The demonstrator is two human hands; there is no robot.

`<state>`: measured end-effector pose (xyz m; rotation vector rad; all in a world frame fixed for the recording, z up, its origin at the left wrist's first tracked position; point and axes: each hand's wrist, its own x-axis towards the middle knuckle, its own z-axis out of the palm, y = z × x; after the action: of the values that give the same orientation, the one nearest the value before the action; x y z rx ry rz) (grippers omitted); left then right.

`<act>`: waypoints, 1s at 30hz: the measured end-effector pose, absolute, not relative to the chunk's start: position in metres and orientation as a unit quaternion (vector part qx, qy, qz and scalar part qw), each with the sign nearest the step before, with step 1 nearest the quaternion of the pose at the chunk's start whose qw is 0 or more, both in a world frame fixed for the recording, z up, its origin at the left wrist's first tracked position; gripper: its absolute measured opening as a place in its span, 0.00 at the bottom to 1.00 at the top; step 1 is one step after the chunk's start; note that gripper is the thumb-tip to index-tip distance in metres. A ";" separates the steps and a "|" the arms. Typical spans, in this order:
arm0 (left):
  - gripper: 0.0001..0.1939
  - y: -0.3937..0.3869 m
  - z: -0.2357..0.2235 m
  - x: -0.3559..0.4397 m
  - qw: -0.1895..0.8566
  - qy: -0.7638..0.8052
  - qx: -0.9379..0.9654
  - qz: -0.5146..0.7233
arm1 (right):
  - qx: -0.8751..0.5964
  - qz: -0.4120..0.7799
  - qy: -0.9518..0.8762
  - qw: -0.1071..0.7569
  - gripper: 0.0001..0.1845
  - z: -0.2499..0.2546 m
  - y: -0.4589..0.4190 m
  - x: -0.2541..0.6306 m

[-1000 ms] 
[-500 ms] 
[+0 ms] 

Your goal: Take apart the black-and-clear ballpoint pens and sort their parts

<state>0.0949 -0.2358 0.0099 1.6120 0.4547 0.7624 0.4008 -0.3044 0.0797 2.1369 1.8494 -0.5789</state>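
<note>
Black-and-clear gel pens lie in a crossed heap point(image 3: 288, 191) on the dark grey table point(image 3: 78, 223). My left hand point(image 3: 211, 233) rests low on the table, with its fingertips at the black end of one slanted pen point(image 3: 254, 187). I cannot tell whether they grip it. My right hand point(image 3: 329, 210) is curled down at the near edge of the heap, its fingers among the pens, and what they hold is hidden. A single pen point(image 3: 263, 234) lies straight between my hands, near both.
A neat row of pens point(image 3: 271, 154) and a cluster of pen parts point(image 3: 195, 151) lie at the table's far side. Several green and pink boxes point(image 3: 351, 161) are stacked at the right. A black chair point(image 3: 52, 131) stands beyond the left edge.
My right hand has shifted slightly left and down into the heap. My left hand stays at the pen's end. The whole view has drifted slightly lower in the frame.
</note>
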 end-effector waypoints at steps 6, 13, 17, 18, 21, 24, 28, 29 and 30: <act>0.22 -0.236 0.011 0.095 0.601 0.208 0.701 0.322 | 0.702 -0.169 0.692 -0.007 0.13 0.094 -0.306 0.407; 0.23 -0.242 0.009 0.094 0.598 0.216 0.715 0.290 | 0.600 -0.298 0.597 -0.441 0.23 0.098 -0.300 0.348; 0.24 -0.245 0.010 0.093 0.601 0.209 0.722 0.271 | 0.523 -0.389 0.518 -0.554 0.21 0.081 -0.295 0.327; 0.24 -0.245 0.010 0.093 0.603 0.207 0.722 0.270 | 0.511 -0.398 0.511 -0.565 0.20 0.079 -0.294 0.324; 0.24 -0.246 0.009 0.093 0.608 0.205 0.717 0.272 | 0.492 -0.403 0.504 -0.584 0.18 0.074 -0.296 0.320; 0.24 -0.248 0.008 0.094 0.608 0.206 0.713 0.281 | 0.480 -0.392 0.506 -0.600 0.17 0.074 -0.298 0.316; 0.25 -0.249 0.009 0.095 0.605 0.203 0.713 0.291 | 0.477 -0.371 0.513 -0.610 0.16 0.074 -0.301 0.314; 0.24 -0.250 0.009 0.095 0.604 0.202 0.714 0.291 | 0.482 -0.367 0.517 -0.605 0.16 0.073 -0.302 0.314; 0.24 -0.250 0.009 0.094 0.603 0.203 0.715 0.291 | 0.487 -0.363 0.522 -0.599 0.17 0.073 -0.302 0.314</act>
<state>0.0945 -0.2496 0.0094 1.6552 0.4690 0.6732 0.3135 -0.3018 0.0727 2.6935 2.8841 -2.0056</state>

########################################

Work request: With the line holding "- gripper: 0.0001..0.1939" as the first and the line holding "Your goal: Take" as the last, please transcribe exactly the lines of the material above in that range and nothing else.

Written answer:
  - gripper: 0.0001..0.1939
  - y: -0.3937..0.3869 m
  - z: -0.2357..0.2235 m
  - x: -0.3559..0.4397 m
  - qw: -0.1895..0.8566
  - qy: -0.7638..0.8052
  - qx: -0.9379..0.9654
  - qz: -0.5146..0.7233
arm1 (right):
  - qx: -0.8751..0.5964
  - qz: -0.4120..0.7799
  - qy: -0.9518..0.8762
  - qw: -0.1071..0.7569
  - gripper: 0.0001..0.1845
  - z: -0.2499..0.2546 m
  - y: -0.4589..0.4190 m
  - x: -0.2541..0.6306 m

[-1000 ms] 
[-500 ms] 
[+0 ms] 

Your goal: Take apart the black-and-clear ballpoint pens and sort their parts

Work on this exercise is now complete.